When we narrate for and "interact" with Siri, we can act obnoxious or cute, voice whatever witticism, drivel, passing thought and fancy that would otherwise shrivel and die as things do when they are unfit for survival. But now such behavior is legitimized because now you have a (captive) audience, which, in your mind, makes you a star, a sovereign without territory, holding court with your first and only servant.

But that is the illusion. What is the actual effect?

Man, obliterated again and again by technologies since the industrialized age, seeks yet again to actualize himself through more technology, this time through the validation that comes with getting recognized by the machine--the machine that consumes him.
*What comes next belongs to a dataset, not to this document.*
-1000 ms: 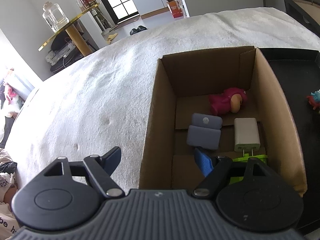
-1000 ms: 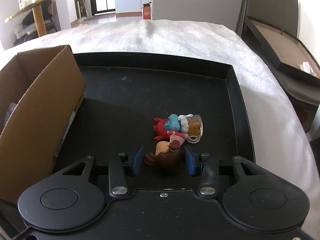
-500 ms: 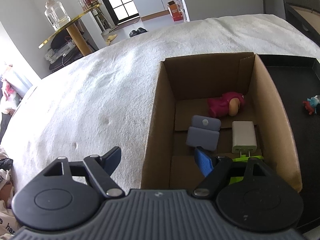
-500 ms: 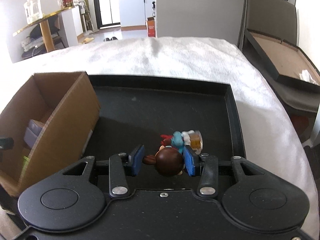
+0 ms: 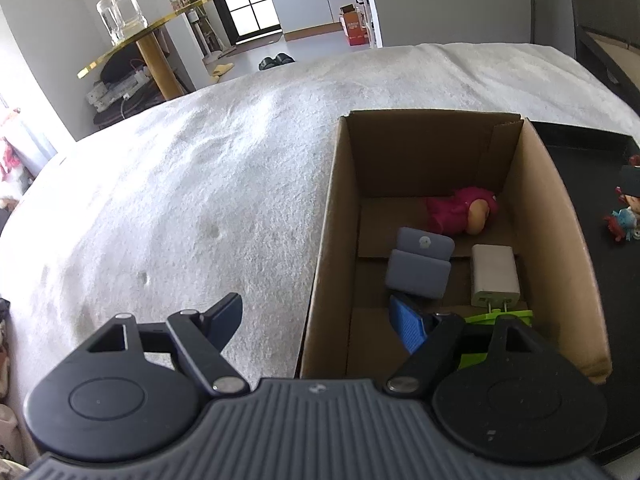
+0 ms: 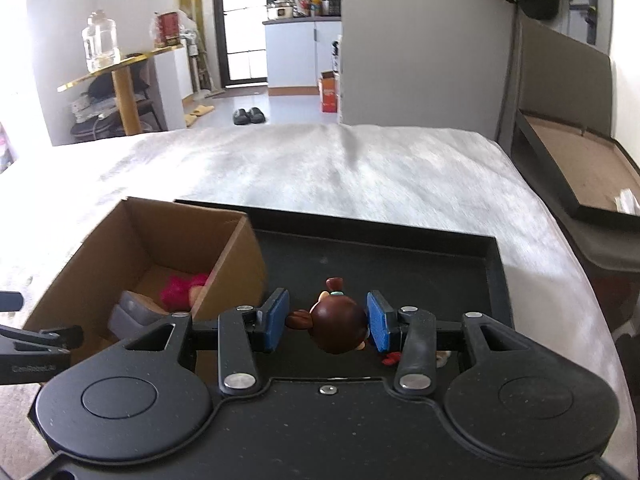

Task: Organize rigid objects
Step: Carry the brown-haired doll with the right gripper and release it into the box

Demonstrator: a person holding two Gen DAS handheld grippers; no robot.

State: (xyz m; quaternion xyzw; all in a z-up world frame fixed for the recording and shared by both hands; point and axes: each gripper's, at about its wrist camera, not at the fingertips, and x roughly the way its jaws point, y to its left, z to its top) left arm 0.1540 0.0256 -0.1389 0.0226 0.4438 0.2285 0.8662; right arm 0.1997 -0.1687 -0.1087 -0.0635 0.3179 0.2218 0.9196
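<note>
My right gripper is shut on a small brown-haired figurine and holds it in the air above the black tray. A red and blue toy still lies on that tray; the right wrist view shows only a red bit of it under the fingers. The cardboard box stands left of the tray and holds a pink doll, a grey case, a white charger and a green item. My left gripper is open, straddling the box's near left wall.
Box and tray rest on a white fuzzy blanket. A gold side table with a glass jar stands at the back left. A dark framed board lies to the right of the bed.
The right gripper has lifted the brown-haired figurine off the tray, and the box interior has come into its view. The left gripper has hardly moved.
</note>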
He doesn't speak to a person through the phone; he speaks to the phone, and the phone answers him. But it answers not the way a patient parent answers her insufferable child. Rather, he merely hears the mechanized echo of his own voice and mistakes it for contact. And rather than grow up, he grows even more dependent until he can't function without it. He is obliterated in his discourse with the machine that tolerates him, for, in this discourse, no one is learning about him, growing to like to him (or hate him), getting used to him, making him more compassionate or better or more patient--indeed, probably the opposite is true. He regresses into infancy.

But now he is old.

Notes:

  • I don't know who a "Zooey Deschanel" is but judging by an images search it's a professional face maker.